Enhanced CXCR4-HRH1 Heteromer Inhibitors and Personalized Cancer Therapy

This inventive concept discloses novel methods and compositions for enhancing the efficacy of CXCR4-HRH1 heteromer inhibitors in cancer treatment, including personalized therapy approaches and optimized inhibitor combinations.

The original patent, 'GPCR heteromer inhibitors and uses thereof', disclosed methods for inhibiting cancer progression using CXCR4-HRH1 heteromer inhibitors. However, the patent's approach had limitations, including the lack of consideration for downstream signaling profiles and heteromer configuration variability. The new inventive concept addresses these limitations by introducing methods for identifying and tailoring inhibitor combinations to specific downstream signaling profiles, thereby enhancing treatment efficacy and personalizing cancer therapy.
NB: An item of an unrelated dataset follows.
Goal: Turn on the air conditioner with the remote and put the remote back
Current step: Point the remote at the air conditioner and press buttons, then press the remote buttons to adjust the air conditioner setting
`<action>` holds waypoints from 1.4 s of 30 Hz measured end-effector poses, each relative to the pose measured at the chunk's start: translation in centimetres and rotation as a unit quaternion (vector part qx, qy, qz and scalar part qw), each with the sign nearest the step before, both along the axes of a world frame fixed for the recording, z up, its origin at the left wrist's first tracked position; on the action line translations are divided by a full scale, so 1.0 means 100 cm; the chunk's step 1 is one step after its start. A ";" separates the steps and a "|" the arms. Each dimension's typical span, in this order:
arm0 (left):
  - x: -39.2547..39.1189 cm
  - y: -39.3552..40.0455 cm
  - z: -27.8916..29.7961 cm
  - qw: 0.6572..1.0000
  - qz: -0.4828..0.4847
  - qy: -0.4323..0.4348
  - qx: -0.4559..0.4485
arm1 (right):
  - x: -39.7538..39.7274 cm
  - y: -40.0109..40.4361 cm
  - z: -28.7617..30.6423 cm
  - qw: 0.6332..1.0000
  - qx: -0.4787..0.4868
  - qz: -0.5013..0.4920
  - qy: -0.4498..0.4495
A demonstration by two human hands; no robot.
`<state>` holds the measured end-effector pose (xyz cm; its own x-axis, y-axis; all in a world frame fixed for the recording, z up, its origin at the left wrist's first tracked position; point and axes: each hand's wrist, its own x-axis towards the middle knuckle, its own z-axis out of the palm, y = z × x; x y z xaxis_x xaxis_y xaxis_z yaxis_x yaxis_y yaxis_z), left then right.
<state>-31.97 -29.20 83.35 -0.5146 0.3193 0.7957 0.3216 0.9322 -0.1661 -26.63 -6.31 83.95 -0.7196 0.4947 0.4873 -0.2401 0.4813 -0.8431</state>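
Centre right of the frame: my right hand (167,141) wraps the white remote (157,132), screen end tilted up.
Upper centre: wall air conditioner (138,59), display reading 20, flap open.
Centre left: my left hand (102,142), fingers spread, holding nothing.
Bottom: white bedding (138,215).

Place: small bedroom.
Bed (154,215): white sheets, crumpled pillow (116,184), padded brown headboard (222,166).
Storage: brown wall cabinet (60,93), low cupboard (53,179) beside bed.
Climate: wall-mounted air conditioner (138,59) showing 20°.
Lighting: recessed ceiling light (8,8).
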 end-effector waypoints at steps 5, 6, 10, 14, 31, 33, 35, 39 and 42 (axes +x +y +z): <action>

The inventive concept comprises four key aspects: 1) identifying cancer cells exhibiting enhanced downstream signaling from CXCR4-HRH1 heteromers; 2) administering tailored combinations of CXCR4 and HRH1 inhibitors based on the specific downstream signaling profile; 3) predicting the responsiveness of cancer cells to CXCR4-HRH1 heteromer inhibitors by measuring calcium mobilization levels; and 4) monitoring treatment efficacy by tracking changes in CXCR4 and HRH1 expression levels. The inventive concept also encompasses a system for personalized cancer therapy, comprising a diagnostic module for detecting CXCR4-HRH1 heteromers and a therapeutic module for administering optimized inhibitor combinations.

The new claims introduce the concept of tailoring inhibitor combinations to specific downstream signaling profiles, which is not disclosed in the original patent. This approach enables personalized cancer therapy and enhances treatment efficacy, thereby providing a novel and non-obvious solution to the limitations of the original patent.

Alternative embodiments of the inventive concept could include using different types of inhibitors, such as small molecules or antibodies, or incorporating additional therapeutic agents to enhance treatment efficacy. Variations of the diagnostic module could include using different detection methods or biomarkers to identify CXCR4-HRH1 heteromers.

The inventive concept has significant commercial potential in the field of personalized cancer therapy, particularly for patients with CXCR4-HRH1 heteromer-positive cancers. The market for targeted cancer therapies is growing rapidly, and this inventive concept could provide a competitive advantage in this space.